IGFBP-2 and IGFBP-3 were measured by ELISA according to the manufacturer's procedure (Diagnostic Systems Laboratories, Beckman Coulter, Webster, Texas) in serum samples from 200 out of 378 participants (70 centenarians, 85 centenarians’ offspring and 45 offspring matched controls). Intraassay and interassay CV were 2.5% and 5.1% for IGFBP-2, 8.6% and 9.1% for IGFBP-3, respectively. IGFBP-3 was expressed as nmol/L in order to calculate IGF-I/IGFBP-3 molar ratio, as a surrogate measure for IGF-I bioavailability.
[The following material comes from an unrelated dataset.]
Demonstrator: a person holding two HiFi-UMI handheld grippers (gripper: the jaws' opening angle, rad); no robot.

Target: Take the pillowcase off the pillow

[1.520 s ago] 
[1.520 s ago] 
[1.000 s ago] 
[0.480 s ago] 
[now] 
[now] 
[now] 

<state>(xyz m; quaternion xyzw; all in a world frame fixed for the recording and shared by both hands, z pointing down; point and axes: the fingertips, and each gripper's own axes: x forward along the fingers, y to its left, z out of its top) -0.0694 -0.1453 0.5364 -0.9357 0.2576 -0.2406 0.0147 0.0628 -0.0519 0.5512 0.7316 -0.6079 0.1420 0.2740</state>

Serum insulin was measured by a CLIA on the fully automated platform Liaison (DiaSorin, Saluggia, Italy). Intraassay and interassay CV were 2.8 and 6%, respectively. Glucose, total cholesterol, HDL-cholesterol and triglycerides were measured by standard laboratory procedures. Fasting indices of pancreatic β-cell function (HOMA2-B%) and insulin sensitivity (HOMA2-S%) were calculated according to the homeostasis model assessment (HOMA) (HOMA Calculator version 2.2.2), available from http://www.dtu.ox.ac.uk [49].

Statistical analysis

The distribution of continuous variables was tested using the Shapiro-Wilk's test. Data with normal distribution were reported as means and SD, whereas medians and interquartile ranges (25th-75th percentiles) were used for data that did not meet the criteria for normality. For data that did not meet the criteria for normality, natural logarithmic transformations were applied. Comparison between groups was performed by using classical analysis of variance (ANOVA) and Kruskal Wallis test, respectively for parametric and nonparametric data. Bonferroni and Mann-Whitney test (corrected for multiple comparisons) were used as post-tests, respectively for parametric and nonparametric data. Chi-square test was used to analyze categorical variables. Univariate general linear models were used to calculate age, gender and BMI-adjusted differences in the mean values of variables between groups. F test was used to calculate significance. Correlations between insulin/IGF-I system parameters were presented as Spearman correlation coefficients and partial correlation coefficients adjusted for potential confounding variables. All analyses were carried out using SPSS for Windows, release 17.0. A two-tailed p-value of < 0.05 was considered significant.